Les boutiques de l'enseigne Decitre sont essentiellement implantées en Auvergne-Rhône-Alpes : quatre fermeront leurs portes. - © Flavien Crozier

Les boutiques de l’enseigne Decitre sont essentiellement implantées en Auvergne-Rhône-Alpes : quatre fermeront leurs portes. – © Flavien Crozier

Plus que quelques jours avant que le magasin Decitre, situé aux abords de la place Bellecour, ne ferme définitivement ses portes. Les adeptes de la lecture pourront encore en profiter jusqu’à samedi 25 juillet. Une semaine plus tard, c’est une autre boutique lyonnaise de l’enseigne, celle de Confluence, qui mettra la clé sous la porte.

Les clients fidèles en ont été informés la semaine dernière par mail : « Confronté à de profondes difficultés, comme l’ensemble du secteur, le groupe Nosoli, auquel appartient Decitre, a engagé un plan de réorganisation destiné à assurer son avenir. Il porte notamment sur la fermeture de votre librairie de Lyon Confluence », pouvait-t-on lire.

11 magasins du groupe Nosoli mettront la clé sous la porte 

Également propriétaire de la chaîne de librairies Le Furet du Nord, dont les boutiques sont disséminées dans le Nord, le Pas-de-Calais et en région parisienne, Nosoli est en redressement judiciaire depuis le 1er juin. La fermeture de 11 magasins du réseau – quatre Decitre et sept Le Furet du Nord – avait été annoncée à la fin du mois de juin. Elle s’accompagne de la suppression d’un maximum de 163 postes, soit plus d’un quart de l’ensemble des 600 salariés. Des reclassements internes sont prévus.

Dans un communiqué publié fin mai, Nosoli avait rappelé que « le marché des biens culturels traverse une crise profonde, marquée par une forte pression sur les marges et un recul des volumes de près de 15 % depuis 2021 ». Il prévoit désormais de développer son offre hors livre, d’investir dans le numérique et de renforcer son activité auprès des professionnels. 

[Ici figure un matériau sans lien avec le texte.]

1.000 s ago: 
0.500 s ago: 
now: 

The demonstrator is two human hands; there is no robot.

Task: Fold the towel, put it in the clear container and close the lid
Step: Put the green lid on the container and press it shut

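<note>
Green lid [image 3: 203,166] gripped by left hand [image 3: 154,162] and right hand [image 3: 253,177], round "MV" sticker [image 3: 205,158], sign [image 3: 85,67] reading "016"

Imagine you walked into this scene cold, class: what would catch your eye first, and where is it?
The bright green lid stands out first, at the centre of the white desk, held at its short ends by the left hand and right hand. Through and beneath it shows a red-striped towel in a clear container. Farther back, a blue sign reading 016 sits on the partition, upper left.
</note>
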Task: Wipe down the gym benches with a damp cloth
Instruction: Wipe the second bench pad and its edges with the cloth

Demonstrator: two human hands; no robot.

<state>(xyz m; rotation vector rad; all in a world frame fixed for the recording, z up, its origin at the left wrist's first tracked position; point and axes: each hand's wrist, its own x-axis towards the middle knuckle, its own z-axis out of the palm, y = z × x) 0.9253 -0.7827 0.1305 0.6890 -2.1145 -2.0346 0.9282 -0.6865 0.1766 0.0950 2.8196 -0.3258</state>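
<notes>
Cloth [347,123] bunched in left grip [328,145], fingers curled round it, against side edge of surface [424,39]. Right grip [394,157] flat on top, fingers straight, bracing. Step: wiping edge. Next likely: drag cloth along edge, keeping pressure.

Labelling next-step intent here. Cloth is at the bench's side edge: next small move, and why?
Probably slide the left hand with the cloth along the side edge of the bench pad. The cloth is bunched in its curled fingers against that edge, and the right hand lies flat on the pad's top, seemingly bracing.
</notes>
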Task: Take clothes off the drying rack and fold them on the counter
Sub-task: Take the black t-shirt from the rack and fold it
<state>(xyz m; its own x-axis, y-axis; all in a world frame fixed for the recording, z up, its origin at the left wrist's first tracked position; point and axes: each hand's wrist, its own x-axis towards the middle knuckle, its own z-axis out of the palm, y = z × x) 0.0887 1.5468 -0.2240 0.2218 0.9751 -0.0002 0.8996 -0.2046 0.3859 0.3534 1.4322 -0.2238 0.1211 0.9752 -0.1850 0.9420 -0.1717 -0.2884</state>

« Ce qui m’a surpris, c’est le délai entre l’annonce de la fermeture et la rapidité avec laquelle elle est arrivée »

Certains clients de la boutique de la place Bellecour ont été surpris de cette annonce. C’est le cas d’Amandine, qui s’y rendait environ une fois par mois et qui constate qu’il y avait « toujours du monde dans le magasin ». Cette activité lui « donnai[t] l’impression que la boutique se portait bien, malgré les nombreuses fermetures ». Elle compte désormais se diriger vers des librairies indépendantes plutôt que vers d’autres grosses enseignes.

D’autres clients, comme Clément, ont suivi le dossier de près : « J’étais déjà au courant des difficultés de leur maison-mère. Ce qui m’a surpris, c’est le délai entre l’annonce de la fermeture et la rapidité avec laquelle elle est arrivée. Ce n’est pas souvent que j’entends parler de la fermeture d’un magasin d’une grosse enseigne au début du mois pour la fin du mois ». C’est justement cette annonce qui l’a poussé à venir faire ses emplettes.

« Je suis venu voir s’il y avait des promotions pour l’occasion. Certains rayons proposent des articles à -70 %, mais ils sont quasiment vides », raconte celui qui est tout de même reparti avec deux bandes dessinées

Le Decitre Bellecour a ouvert ses portes en 1988, tandis que celui de Confluence a émergé en même temps que le développement du centre commercial, en 2012. Il restera encore une enseigne de la marque, au centre commercial Part-Dieu.